Half-way through toning the picture of the statue, I remembered a conversation I had with our buddy J. B. West just the other day about how much I hate it when people photograph works of are (i.e. statues) and pass it off as art. So, DISCLAIMER: The picture of a statue, above, should not be confused with high art, no matter how hard your heart insists. That is all.

Photo A Week: #7



This is a picture from a mystery roll of film I got back from the lab today. It was taken at the MOMA. I've always felt bad for security guards at museums. They spend countless hours staring off into space, waiting for me to raise my camera before leaping into action to halt my trigger finger. Must take a lot out of them. Cheers, security friends, this one's for you.

Friday, January 5, 2007

Three most important things about photography: Backup, backup, backup.

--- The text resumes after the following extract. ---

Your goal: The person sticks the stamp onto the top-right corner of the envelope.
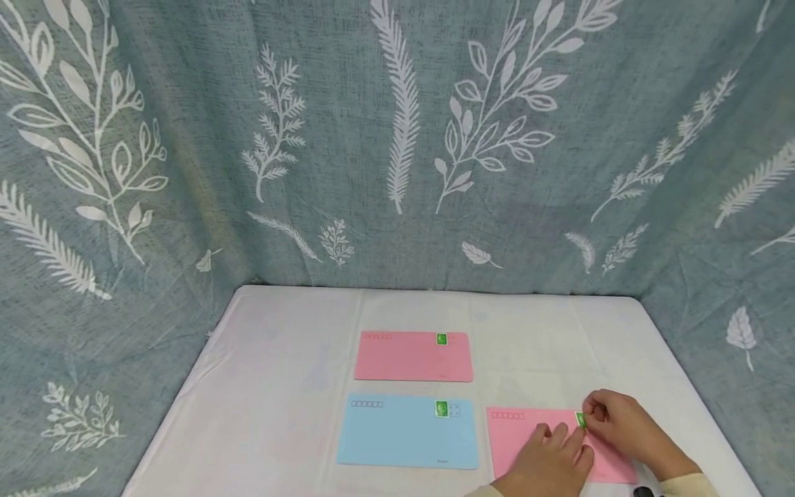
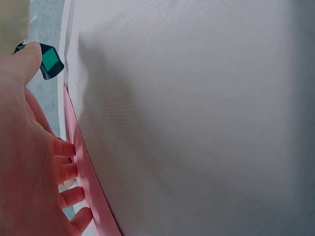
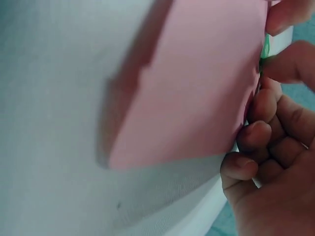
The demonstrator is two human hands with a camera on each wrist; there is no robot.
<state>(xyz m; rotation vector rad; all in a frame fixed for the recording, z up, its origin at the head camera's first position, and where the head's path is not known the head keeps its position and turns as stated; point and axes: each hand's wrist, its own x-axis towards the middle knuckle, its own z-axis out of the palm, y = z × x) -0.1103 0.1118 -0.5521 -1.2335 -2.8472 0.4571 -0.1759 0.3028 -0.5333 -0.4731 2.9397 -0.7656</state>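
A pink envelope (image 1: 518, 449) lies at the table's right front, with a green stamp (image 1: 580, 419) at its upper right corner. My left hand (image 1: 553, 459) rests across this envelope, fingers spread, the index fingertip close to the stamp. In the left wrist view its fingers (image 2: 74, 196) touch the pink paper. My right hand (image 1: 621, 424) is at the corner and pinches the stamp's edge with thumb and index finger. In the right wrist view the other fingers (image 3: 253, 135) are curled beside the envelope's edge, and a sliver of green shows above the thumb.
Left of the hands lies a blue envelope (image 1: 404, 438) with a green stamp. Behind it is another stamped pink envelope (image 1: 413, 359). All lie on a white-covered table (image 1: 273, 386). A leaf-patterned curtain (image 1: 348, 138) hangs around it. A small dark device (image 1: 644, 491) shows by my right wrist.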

I bought my first real digital camera in 2004. Since then my soul has been filling, ever so slowly, with the existential dread of the coming Hard Drive Failure. Unlike the Singularity, which has roughly the same effect on my nerves, the Hard Drive Failure is easily avoidable. Actually, the loss of data connected to Hard Drive Failure is easily avoidable. Hard drives, like every other moving-parts machine, will eventually fail. But a good backup strategy will let you laugh these failures off like a bad Will Smith movie.

I recently found a great primer to backing up digital photos at Chase Jarvis' blog. Here's the abbreviated version:

1. Make your work ORGANIZED.
2.Choose the right STORAGE MEDIUM.
3.Keep a CLEAN COPY OF THE ORIGINAL DATA.
4.Make it REDUNDANT.
5.Keep 'em SEPARATE.


Good advice, all. Now I just need to practice what I preach and impliment a system of my own. I'll add that to my running list of New Year's resolutions.